=== Section Start ===
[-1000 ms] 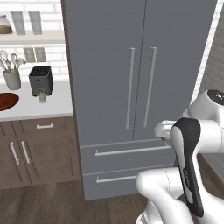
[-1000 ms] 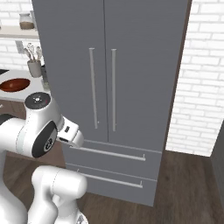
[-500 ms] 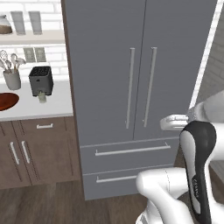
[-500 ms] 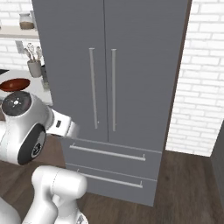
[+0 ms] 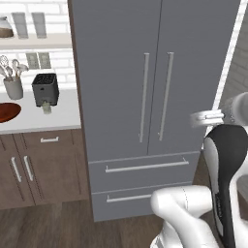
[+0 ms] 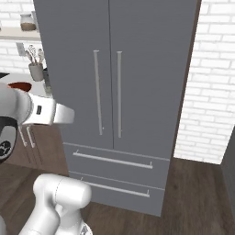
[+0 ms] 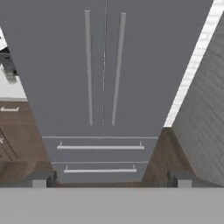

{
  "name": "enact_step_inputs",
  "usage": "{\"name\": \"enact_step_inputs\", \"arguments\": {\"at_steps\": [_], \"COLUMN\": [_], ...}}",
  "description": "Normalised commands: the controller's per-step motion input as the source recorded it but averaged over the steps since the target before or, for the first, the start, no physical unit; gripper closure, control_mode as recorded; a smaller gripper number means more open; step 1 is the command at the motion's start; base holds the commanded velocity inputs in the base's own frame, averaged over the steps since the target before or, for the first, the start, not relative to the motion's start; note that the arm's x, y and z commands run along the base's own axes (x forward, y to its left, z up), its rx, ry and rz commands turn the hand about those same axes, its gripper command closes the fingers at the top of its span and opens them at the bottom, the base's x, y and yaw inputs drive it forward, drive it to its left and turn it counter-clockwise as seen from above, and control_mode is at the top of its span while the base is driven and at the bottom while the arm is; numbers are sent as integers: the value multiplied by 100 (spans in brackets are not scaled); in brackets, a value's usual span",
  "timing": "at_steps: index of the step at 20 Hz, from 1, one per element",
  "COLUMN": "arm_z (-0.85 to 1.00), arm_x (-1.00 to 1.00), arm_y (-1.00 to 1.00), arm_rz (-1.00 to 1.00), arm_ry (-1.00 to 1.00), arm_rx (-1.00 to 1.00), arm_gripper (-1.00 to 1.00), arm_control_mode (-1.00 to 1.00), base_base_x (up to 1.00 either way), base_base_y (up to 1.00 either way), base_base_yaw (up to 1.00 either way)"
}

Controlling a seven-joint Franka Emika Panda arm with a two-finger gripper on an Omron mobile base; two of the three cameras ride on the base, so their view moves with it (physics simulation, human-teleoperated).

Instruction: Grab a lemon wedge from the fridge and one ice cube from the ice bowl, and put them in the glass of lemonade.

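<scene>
The gripper (image 7: 108, 178) is seen in the hand view with its two dark finger tips (image 7: 39, 179) set wide apart near the lower edge; nothing is held between the jaws. The jaws are aimed squarely at the fridge (image 7: 105, 65), which stands ahead of them and well apart from them.

To the left of the jaws, a white counter (image 5: 29, 116) is carried on brown wooden cabinets (image 5: 38, 164). At its far left edge the ice bowl (image 5: 7, 111) is located, a shallow reddish-brown wooden bowl cut off by the frame; its contents cannot be made out. Behind the bowl a grey utensil cup (image 5: 13, 88) is stood, with utensils in it. Further right a black toaster (image 5: 45, 89) is placed, and the glass of lemonade (image 5: 46, 107) is set just in front of it, touching or nearly touching its base. Above the counter, two tall greyish glasses (image 5: 29, 24) are kept on a shelf.

Directly ahead of the jaws, both upper doors of the fridge are closed, and the two vertical silver bar handles (image 5: 156, 97) are mounted side by side at the centre seam. The two lower drawers (image 5: 145, 181) are also shut. The lemon wedge cannot be seen behind the closed doors.

To the right of the jaws, a white brick wall (image 6: 206, 92) is positioned beside the fridge.
</scene>
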Motion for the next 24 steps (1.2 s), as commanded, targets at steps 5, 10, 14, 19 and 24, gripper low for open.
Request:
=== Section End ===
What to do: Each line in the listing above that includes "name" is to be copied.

Result of the task:
  "name": "enact_step_inputs",
  "usage": "{\"name\": \"enact_step_inputs\", \"arguments\": {\"at_steps\": [_], \"COLUMN\": [_], ...}}",

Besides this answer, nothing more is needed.